X{array-like} of shape (n_samples, n_features): The input samples. Must have complete column names or none provided at all (NumPy arrays will be given names by column index).

Returns:

yndarray of shape (n_samples,): The predicted values.

score(X, y, sample_weight=None)[source]¶

Return coefficient of determination on test data.

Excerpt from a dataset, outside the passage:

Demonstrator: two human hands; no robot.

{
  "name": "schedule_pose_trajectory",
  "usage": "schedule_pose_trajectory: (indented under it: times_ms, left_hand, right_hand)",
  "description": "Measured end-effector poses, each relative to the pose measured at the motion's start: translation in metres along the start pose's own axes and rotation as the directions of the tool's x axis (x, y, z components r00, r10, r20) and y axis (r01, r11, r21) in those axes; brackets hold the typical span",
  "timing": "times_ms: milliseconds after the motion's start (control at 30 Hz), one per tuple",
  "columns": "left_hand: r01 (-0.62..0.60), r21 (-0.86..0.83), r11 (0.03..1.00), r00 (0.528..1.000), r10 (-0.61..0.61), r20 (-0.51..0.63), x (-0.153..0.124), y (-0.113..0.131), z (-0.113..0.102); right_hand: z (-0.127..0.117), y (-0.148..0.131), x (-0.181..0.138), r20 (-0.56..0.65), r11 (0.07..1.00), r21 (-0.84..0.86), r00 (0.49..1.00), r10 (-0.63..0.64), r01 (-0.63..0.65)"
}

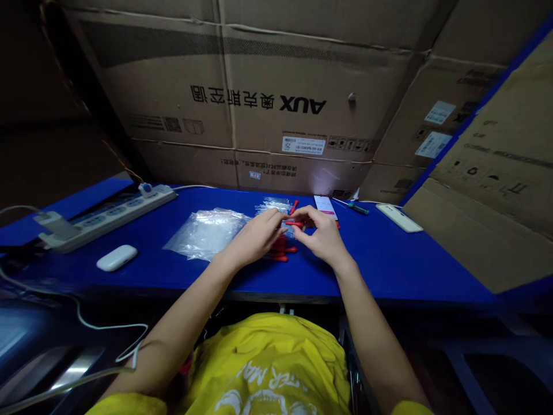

The coefficient of determination, \(R^2\), is defined as \((1 - \frac{u}{v})\), where \(u\) is the residual sum of squares ((y_true - y_pred)** 2).sum() and \(v\) is the total sum of squares ((y_true - y_true.mean()) ** 2).sum(). The best possible score is 1.0 and it can be negative (because the model can be arbitrarily worse). A constant model that always predicts the expected value of y, disregarding the input features, would get a \(R^2\) score of 0.0.

Parameters:

Xarray-like of shape (n_samples, n_features): Test samples. For some estimators this may be a precomputed kernel matrix or a list of generic objects instead with shape (n_samples, n_samples_fitted), where n_samples_fitted is the number of samples used in the fitting for the estimator.
yarray-like of shape (n_samples,) or (n_samples, n_outputs): True values for X.
sample_weightarray-like of shape (n_samples,), default=None: Sample weights.

Returns:

scorefloat: \(R^2\) of self.predict(X) w.r.t. y.

Notes

The \(R^2\) score used when calling score on a regressor uses multioutput='uniform_average' from version 0.23 to keep consistent with default value of r2_score(). This influences the score method of all the multioutput regressors (except for MultiOutputRegressor).